Areas of high biodiversity have shifted from the Mediterranean Tethys to the Coral Triangle in the western Pacific throughout the Cenozoic—a phenomenon often linked to plate tectonics shaping habitat heterogeneity. We use assemblage-level data from the Paleobiology Database to document spatiotemporal changes in alpha diversity of marine benthic communities, analyzing over 10,000 collections with at least 30 counted individuals.
Applying both traditional diversity metrics and rank-abundance distribution models, we observe a consistent trend of increasing alpha diversity toward the present and a growing proportion of complex benthic communities over time. Strong correlations between local and regional diversity measures suggest that regional species pools fundamentally structure local community diversity.
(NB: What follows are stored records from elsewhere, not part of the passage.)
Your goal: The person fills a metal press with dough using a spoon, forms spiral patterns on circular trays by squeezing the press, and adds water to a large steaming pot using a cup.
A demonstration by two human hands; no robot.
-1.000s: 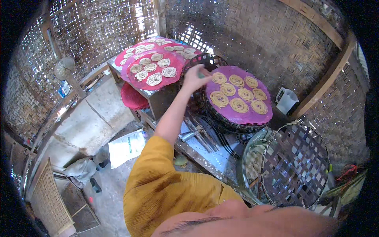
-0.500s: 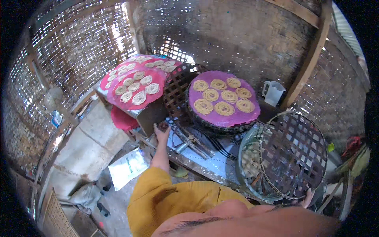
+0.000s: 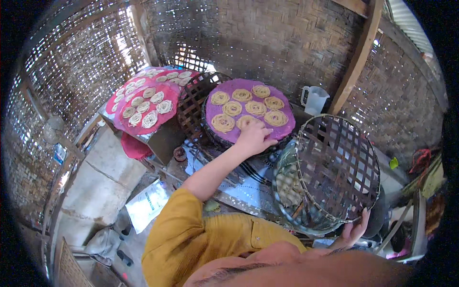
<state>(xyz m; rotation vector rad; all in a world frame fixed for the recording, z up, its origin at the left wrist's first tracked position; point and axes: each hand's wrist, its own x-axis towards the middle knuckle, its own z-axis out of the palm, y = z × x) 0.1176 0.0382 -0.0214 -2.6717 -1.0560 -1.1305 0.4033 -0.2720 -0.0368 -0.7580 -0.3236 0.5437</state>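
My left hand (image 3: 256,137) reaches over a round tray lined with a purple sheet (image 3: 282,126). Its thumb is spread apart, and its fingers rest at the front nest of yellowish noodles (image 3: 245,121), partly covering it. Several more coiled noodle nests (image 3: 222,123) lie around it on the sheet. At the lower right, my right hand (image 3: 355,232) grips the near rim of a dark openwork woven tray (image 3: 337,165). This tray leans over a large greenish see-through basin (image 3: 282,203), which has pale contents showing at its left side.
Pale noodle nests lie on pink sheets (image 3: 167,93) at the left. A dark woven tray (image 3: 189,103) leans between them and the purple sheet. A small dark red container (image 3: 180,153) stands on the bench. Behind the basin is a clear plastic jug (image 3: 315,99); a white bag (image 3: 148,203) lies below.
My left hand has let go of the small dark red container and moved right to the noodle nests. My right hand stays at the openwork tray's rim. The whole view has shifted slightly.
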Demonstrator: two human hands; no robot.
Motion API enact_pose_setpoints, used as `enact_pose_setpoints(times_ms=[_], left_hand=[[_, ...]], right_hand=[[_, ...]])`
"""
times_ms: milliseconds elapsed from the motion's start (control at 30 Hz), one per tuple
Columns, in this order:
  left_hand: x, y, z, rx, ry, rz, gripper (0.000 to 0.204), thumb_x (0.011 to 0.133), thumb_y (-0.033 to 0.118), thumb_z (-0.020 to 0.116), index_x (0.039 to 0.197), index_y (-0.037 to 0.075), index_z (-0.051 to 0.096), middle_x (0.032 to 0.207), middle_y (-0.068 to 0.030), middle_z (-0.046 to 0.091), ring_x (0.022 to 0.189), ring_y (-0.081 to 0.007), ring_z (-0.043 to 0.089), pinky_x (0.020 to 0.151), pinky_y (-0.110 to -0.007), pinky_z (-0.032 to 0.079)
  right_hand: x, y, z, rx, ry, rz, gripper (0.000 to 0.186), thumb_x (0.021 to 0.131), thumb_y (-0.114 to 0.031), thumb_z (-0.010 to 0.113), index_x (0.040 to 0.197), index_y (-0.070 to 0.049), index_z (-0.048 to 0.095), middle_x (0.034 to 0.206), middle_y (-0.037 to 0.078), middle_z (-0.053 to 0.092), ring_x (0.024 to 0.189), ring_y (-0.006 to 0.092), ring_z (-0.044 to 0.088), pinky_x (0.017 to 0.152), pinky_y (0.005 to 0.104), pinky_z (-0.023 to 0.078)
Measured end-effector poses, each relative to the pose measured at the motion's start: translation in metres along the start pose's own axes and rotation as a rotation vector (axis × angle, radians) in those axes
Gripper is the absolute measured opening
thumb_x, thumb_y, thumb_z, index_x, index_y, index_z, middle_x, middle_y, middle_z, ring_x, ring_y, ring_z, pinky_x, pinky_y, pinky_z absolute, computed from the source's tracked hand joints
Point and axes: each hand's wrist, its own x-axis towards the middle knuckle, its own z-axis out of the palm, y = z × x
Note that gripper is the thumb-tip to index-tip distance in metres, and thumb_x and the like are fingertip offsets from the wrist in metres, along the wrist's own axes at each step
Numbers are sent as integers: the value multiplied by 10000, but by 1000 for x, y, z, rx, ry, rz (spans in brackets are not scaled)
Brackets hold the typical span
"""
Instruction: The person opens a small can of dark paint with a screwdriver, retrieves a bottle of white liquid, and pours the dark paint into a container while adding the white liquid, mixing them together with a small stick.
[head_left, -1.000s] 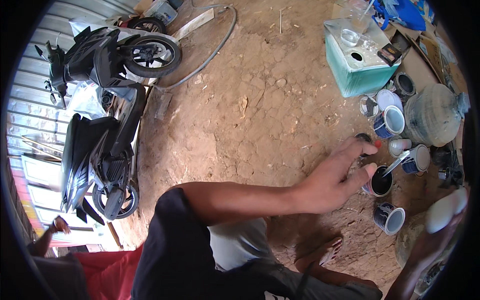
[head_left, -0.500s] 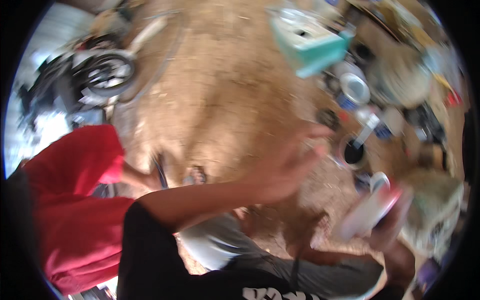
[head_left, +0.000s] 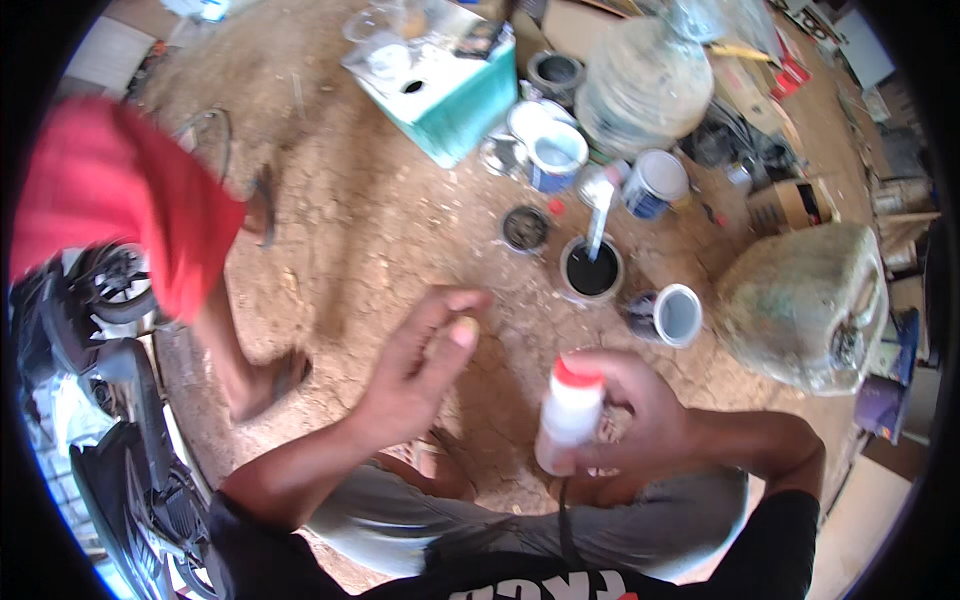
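Along the lower edge, black shirt (head_left: 275, 550) with white lettering across the chest, inverted and cut off by the frame. Just beyond, grey trousers (head_left: 380, 515), knees bent. Above the left knee, left hand (head_left: 415, 360), fingers half-curled, thumb standing apart from forefinger. Above the right knee, right hand (head_left: 640, 410), wrapped around a small bottle (head_left: 572, 415): red cap, whitish body, pinkish lower part, slightly tilted; blurred, far side of the grip hidden, any label unreadable. Farther out on bare earth, open tin of black liquid (head_left: 592, 270) with pale flat stick (head_left: 600, 222) leaning in it, submerged end hidden; just beside, tilted tin (head_left: 677, 315), grey inside, print blurred. To the right, cloudy plastic jerrycan (head_left: 800, 305). At left, motorcycle (head_left: 135, 430), cropped by the dark rim and partly covered by another person's red garment (head_left: 130, 200), upper body out of frame. Farther still, blue-sided tins (head_left: 655, 185), wording too small to read; teal box (head_left: 465, 115), top cluttered; big clear water bottle (head_left: 645, 90).
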Motion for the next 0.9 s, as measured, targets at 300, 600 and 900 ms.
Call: enact_pose_setpoints(times_ms=[300,600,900], left_hand=[[-5,13,9,-443,-481,-50,975,882,648,512,1514,56,65,1511,-179,198,1423,-296,200,1149,-448,193],[-3,-3,17,-359,-223,-387,544,909,275,680,1355,77,440,1040,6,586,950,-74,548,829,-270,463],[-3,2,10,-297,-135,-316,502,900,239,691,1325,84,472,1035,23,580,913,-64,530,788,-256,461]], right_hand=[[18,-13,19,-31,85,-125,707,779,-278,772,1343,-58,406,1160,162,579,996,305,615,848,425,474],[30,61,1,-434,163,28,715,762,-346,743,1342,-58,440,1388,236,397,1275,438,391,1015,529,324],[-27,183,15,-795,312,540,928,700,-527,753,1455,-180,340,1429,279,310,1376,498,201,1080,664,158]])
Despite potential lithification biases, environmental setting—particularly clastic-influenced reef environments—best explains the preserved spatial distribution of hotspots. Within the Tethys Ocean, biodiversity hotspots consistently occurred away from the equator, primarily along its northwestern margin near the modern Mediterranean, with occasional additional centers in South China, India, and Sinai.
Remarkably, the last time an area corresponding to today’s Indo-Australian Archipelago was a hotspot of local richness was during the Middle Triassic, approximately 245 million years ago. This implies that the modern Coral Triangle is at a truly exceptional place, whereas the western Tethys region served as a stable marine biodiversity hotspot for nearly 200 million years.